One looks like it’s designed for humans — human children, in fact! The other, who knows... Automatons? Tesla Optimii? No interestingness anywhere, colorless, emotionless.
This deficiency of life is something Christopher Alexander devoted an entire series of books to.
I ran across this relevant passage of his yesterday in A Pattern Language. This is an excerpt from 95: Building Complex, where Alexander is contrasting the feel of “monolithic” buildings with smaller clusters of human-scale structures:
In the monoliths, the visitors’ experience is depersonalized. They stop thinking primarily of the people they are going to see and the quality of the relationship and focus instead on the building itself and its features. The staff become “personnel,” interchangeable, and indifferent, and the visitors pay little attention to them as people — friendly or unfriendly, competent or incompetent.

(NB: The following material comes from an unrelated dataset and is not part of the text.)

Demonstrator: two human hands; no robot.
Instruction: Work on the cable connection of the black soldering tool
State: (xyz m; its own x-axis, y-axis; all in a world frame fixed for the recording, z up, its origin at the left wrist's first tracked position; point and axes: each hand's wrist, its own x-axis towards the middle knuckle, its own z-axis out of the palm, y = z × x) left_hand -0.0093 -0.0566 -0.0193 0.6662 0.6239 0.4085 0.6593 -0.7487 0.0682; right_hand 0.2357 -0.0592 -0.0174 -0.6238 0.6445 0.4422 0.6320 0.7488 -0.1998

We’ve all felt what he’s describing here, where smaller buildings (or sections of buildings) can narrowcast to a particular purpose. But modernity pushes for centralization and aggregation. The “interchangeability” he calls out with respect to the people is evident throughout the whole thing. The staff feel like they’re just numbers filling spreadsheet cells. All in the name of efficiency.
Alexander goes on to describe how in studies, visitors to these buildings struggle to even describe their anxiety about the soulless monoliths (emphasis mine):
We learn also from this study that in the large buildings visitors complained frequently about the “general atmosphere” of the building, without naming specific problems. There were no such complaints among the visitors to the smaller buildings. It is as if the monoliths induce a kind of free-floating anxiety in people: the environment “feels wrong,” but it is hard to give a reason. It may be that the cause of the uneasiness is so simple — the place is too big, it is difficult to grasp, the people are like bees in a hive — the people are embarrassed to say it outright. (”If it is as simple as that, I must be wrong — after all, there are so many of these buildings.”)
In today’s parlance, we might say a place has “bad vibes.” When we rip the human elements out of our everyday experiences, we become unmoored, in a way. We can’t even immediately describe what’s wrong, but it’s a general disorientation. Something’s missing.
The size of a building is only one aspect, but it points directionally toward a general homogenization. When you jam all functions together under one roof, the result is an atomized average that can do anything, but doesn’t do anything well.
Consolidating functions and cutting away the adornments surely lowers the cost, but also removes the pleasure of walking through a space. And because “pleasure” is hard to make legible in the financial models, we ditch it as valueless. The logic of efficiency prefers the universal to the particular. It’s cheaper to build for everywhere the same than to build for somewhere specific.
Maybe there’s a market demand for this kind of thing. There’s certainly a demand for lower costs in general, particularly in the mundanities of the everyday. In our stops for fast food or our trips to the supermarket, we’re typically more interested in cost-effectiveness than some spiritual experience.
Everything doesn’t have to look like a cathedral or Monticello, though. If we went out of our way to make everything neoclassical, that would begin to grow stale. There’s room for some things to be boring. I don’t need every gas pump to have marble sculptures on top.
Yet what’s bothersome is the feeling that we’ve gone over the guardrail in pursuit of efficiency at all costs. We flattened the world in a hunt for lower prices, and didn’t know that we were signing up for these sterile surroundings.